**What is being asked:** Please reproduce each line of the data below exactly as shown.

**Records supplied:**
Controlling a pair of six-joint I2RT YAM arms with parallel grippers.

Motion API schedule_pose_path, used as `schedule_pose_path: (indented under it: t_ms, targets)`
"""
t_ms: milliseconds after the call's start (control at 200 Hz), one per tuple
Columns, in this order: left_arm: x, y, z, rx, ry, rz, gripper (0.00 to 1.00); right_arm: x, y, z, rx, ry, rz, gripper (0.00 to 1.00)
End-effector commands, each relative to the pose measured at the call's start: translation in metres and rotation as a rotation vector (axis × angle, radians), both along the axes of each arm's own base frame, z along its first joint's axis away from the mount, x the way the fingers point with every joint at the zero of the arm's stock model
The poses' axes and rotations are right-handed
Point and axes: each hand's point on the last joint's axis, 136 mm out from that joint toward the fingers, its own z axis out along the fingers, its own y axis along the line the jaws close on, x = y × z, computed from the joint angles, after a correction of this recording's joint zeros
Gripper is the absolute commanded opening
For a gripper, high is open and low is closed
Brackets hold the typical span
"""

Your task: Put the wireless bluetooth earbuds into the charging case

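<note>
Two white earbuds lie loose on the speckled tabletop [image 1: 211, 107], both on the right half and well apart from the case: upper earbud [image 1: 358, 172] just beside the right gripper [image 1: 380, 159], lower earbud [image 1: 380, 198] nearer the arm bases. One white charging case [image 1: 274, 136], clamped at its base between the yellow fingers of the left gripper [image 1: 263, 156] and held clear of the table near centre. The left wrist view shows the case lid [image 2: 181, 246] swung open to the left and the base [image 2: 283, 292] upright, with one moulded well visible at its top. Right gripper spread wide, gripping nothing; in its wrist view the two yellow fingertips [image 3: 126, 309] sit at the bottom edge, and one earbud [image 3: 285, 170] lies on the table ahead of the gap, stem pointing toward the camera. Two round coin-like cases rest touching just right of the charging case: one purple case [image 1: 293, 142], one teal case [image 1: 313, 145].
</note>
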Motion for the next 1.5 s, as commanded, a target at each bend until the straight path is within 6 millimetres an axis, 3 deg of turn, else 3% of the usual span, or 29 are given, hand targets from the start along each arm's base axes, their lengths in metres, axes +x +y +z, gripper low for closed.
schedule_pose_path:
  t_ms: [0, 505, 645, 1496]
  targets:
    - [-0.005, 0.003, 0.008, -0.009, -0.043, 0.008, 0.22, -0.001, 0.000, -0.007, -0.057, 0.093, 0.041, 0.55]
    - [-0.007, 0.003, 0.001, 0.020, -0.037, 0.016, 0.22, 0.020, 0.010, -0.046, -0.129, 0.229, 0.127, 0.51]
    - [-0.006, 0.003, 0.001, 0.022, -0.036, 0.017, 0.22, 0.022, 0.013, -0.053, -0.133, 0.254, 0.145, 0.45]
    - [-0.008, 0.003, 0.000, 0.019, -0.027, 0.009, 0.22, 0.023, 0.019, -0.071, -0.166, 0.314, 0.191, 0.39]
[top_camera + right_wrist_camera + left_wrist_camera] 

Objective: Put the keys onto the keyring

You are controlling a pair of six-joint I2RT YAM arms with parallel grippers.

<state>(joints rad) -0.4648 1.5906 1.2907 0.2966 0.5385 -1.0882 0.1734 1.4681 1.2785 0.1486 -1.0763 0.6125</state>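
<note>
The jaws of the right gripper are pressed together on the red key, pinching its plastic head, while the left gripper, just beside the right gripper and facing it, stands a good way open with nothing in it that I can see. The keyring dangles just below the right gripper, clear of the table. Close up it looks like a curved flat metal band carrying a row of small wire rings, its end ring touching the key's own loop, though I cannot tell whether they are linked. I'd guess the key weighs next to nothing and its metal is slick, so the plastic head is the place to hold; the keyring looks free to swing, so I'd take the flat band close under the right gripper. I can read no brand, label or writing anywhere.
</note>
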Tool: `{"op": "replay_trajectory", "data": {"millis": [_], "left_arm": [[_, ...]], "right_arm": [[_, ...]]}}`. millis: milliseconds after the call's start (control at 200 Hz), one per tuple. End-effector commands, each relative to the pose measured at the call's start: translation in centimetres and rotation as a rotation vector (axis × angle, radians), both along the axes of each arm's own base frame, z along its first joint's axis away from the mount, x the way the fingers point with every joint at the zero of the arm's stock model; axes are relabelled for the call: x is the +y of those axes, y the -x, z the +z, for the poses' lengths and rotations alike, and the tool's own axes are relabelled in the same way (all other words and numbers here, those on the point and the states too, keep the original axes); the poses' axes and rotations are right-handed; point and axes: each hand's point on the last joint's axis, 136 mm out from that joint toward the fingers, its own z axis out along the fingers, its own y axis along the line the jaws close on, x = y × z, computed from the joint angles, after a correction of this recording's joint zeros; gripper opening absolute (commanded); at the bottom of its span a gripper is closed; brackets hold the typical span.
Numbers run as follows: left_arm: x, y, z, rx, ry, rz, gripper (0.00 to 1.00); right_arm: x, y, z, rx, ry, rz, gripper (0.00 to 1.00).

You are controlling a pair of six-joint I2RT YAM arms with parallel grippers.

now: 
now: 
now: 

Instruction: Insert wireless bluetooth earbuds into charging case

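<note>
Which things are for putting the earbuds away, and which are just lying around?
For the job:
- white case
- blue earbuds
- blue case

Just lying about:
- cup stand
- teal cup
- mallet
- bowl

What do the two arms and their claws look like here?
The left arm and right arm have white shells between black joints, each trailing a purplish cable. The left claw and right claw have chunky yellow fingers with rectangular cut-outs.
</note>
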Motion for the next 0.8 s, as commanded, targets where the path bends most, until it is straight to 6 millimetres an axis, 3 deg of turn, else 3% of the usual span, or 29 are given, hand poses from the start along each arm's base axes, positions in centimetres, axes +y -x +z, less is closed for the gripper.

**Expected answer:**
Controlling a pair of six-joint I2RT YAM arms with parallel grippers.

Motion API schedule_pose_path, used as `schedule_pose_path: (indented under it: t_ms, targets)`
"""
t_ms: milliseconds after the call's start (control at 200 Hz), one per tuple
Columns, in this order: left_arm: x, y, z, rx, ry, rz, gripper (0.00 to 1.00); right_arm: x, y, z, rx, ry, rz, gripper (0.00 to 1.00)
End-effector commands, each relative to the pose measured at the call's start: translation in metres and rotation as a rotation vector (axis × angle, radians), both along the axes of each arm's own base frame, z along its first joint's axis away from the mount, x the way the fingers point with every joint at the zero of the arm's stock model
The poses' axes and rotations are right-handed
Point and axes: each hand's point on the last joint's axis, 136 mm out from that joint toward the fingers, its own z axis out along the fingers, its own y axis along the line the jaws close on, x = y × z, computed from the joint angles, after a correction of this recording's joint zeros
Gripper is the absolute commanded opening
For a gripper, high is open and low is closed
Brackets hold the typical span
"""

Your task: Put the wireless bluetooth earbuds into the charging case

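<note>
Two white earbuds lie loose on the speckled tabletop [image 1: 211, 107], both on the right half and well apart from the case: upper earbud [image 1: 358, 172] just beside the right gripper [image 1: 380, 159], lower earbud [image 1: 380, 198] nearer the arm bases. One white charging case [image 1: 274, 136], clamped at its base between the yellow fingers of the left gripper [image 1: 263, 156] and held clear of the table near centre. The left wrist view shows the case lid [image 2: 181, 246] swung open to the left and the base [image 2: 283, 292] upright, with one moulded well visible at its top. Right gripper spread wide, gripping nothing; in its wrist view the two yellow fingertips [image 3: 126, 309] sit at the bottom edge, and one earbud [image 3: 285, 170] lies on the table ahead of the gap, stem pointing toward the camera. Two round coin-like cases rest touching just right of the charging case: one purple case [image 1: 293, 142], one teal case [image 1: 313, 145].
</note>
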Motion for the next 1.5 s, as commanded, a target at each bend until the straight path is within 6 millimetres an axis, 3 deg of turn, else 3% of the usual span, or 29 are given, hand targets from the start along each arm's base axes, their lengths in metres, axes +x +y +z, gripper low for closed.
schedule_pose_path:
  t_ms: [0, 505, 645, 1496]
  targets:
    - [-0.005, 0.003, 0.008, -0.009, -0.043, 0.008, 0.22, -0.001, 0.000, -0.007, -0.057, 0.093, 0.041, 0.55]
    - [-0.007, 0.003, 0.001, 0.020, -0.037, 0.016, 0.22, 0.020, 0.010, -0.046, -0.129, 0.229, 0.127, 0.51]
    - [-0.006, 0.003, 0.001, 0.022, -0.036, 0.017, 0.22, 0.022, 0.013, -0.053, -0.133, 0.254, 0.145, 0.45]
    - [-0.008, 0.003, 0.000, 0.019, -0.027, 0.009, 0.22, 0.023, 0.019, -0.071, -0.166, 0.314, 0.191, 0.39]
[top_camera + right_wrist_camera + left_wrist_camera] 

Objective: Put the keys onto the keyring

You are controlling a pair of six-joint I2RT YAM arms with parallel grippers.

<state>(joints rad) -0.4648 1.5906 1.2907 0.2966 0.5385 -1.0882 0.1734 1.4681 1.2785 0.1486 -1.0763 0.6125</state>
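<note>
The jaws of the right gripper are pressed together on the red key, pinching its plastic head, while the left gripper, just beside the right gripper and facing it, stands a good way open with nothing in it that I can see. The keyring dangles just below the right gripper, clear of the table. Close up it looks like a curved flat metal band carrying a row of small wire rings, its end ring touching the key's own loop, though I cannot tell whether they are linked. I'd guess the key weighs next to nothing and its metal is slick, so the plastic head is the place to hold; the keyring looks free to swing, so I'd take the flat band close under the right gripper. I can read no brand, label or writing anywhere.
</note>
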Tool: `{"op": "replay_trajectory", "data": {"millis": [_], "left_arm": [[_, ...]], "right_arm": [[_, ...]]}}`. millis: milliseconds after the call's start (control at 200 Hz), one per tuple. End-effector commands, each relative to the pose measured at the call's start: translation in centimetres and rotation as a rotation vector (axis × angle, radians), both along the axes of each arm's own base frame, z along its first joint's axis away from the mount, x the way the fingers point with every joint at the zero of the arm's stock model; axes are relabelled for the call: x is the +y of those axes, y the -x, z the +z, for the poses' lengths and rotations alike, and the tool's own axes are relabelled in the same way (all other words and numbers here, those on the point and the states too, keep the original axes); the poses' axes and rotations are right-handed; point and axes: each hand's point on the last joint's axis, 136 mm out from that joint toward the fingers, its own z axis out along the fingers, its own y axis along the line the jaws close on, x = y × z, computed from the joint angles, after a correction of this recording's joint zeros; gripper opening absolute (commanded); at the bottom of its span a gripper is closed; brackets hold the typical span.
Numbers run as follows: left_arm: x, y, z, rx, ry, rz, gripper (0.00 to 1.00); right_arm: x, y, z, rx, ry, rz, gripper (0.00 to 1.00).

You are controlling a pair of six-joint I2RT YAM arms with parallel grippers.

now: 
now: 
now: 

Instruction: Insert wireless bluetooth earbuds into charging case

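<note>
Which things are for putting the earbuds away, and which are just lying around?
For the job:
- white case
- blue earbuds
- blue case

Just lying about:
- cup stand
- teal cup
- mallet
- bowl

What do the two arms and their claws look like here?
The left arm and right arm have white shells between black joints, each trailing a purplish cable. The left claw and right claw have chunky yellow fingers with rectangular cut-outs.
</note>
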Motion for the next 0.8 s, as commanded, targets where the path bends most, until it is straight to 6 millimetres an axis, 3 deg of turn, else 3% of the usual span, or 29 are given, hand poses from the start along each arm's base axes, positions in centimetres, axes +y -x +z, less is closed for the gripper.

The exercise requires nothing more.